Hat tip to Information Dissemination blog for the Russian Navy graphic (sourced from the Russian-language U-96) featured with this post.

18 thoughts on “Not Your Father’s Cold War”

  1. How did we ever let the Russias and Chinas into such strategic seas? Were we so preoccupied by other responsibilities? Or was it our own short-sightedness?

    We have a dozen navies all patrolling the same waters. This is a recipie for a great disaster, if not now then a few years down the road.

  2. Gordon, it’s worth going to Information Dissemination to get the Armchair Admiral’s take. My initial reaction was that it was almost as though we were enticing these other nations into a traffic jam that would make them beg for a cop. AA seems to see it as a successful effort to entice the various nations into a politically significant status quo coalition eventually (soon?) under US leadership and in cooperation with an as yet unnamed regional power.

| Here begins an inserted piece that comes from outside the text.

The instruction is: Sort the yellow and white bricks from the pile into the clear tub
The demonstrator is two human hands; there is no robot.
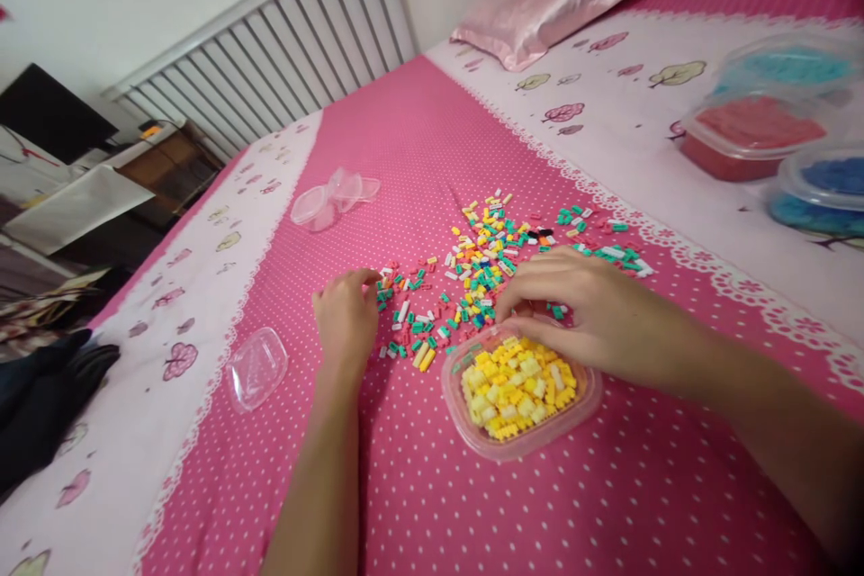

    Nothing prevents both AA and The OC from being correct, I suppose.

  3. Gordon, I second CKM’s endorsement of visiting the Information Dissemination blog post on Admiral Gortney’s presser, to read at least one take on why we “let” all these navies come pouring in.

    In short, Gortney’s comments suggest the interpretation of “Armchair Admiral” (wish this guy would ID himself), that “we” considered it a clever tactic to get more navies to participate. But read AA for yourself; I don’t want to prejudice the interpretation.

    You may guess I think it was a terrible idea to do this, if it was our intention. Talk about shortsighted and blinders-on.

  4. Nice to find your blog, JE (through Gordon’s link at Contentions). Excellent analysis, as per usual.

    My concern is that the very notion of American leadership–or rather the notion that we would assume the dominant position from the start–has become verboten amongst academics and those who listen to them. To speak of American leadership as both a presumed and an imperative state of affairs is, in their eyes, to hint at American exceptionalism, which only leads (don’t you know) to the sort of reckless jingoism that we saw from Chimpy BusHitler.

    Until the liberal elites get over their allergic reaction to the very notion of American leadership (and, yes, exceptionalism), I’m afraid we will find them bending over backward to build coalitions that follow the “consensus” of the international community, rather than taking a decisive lead in preserving peace and the lines of trade.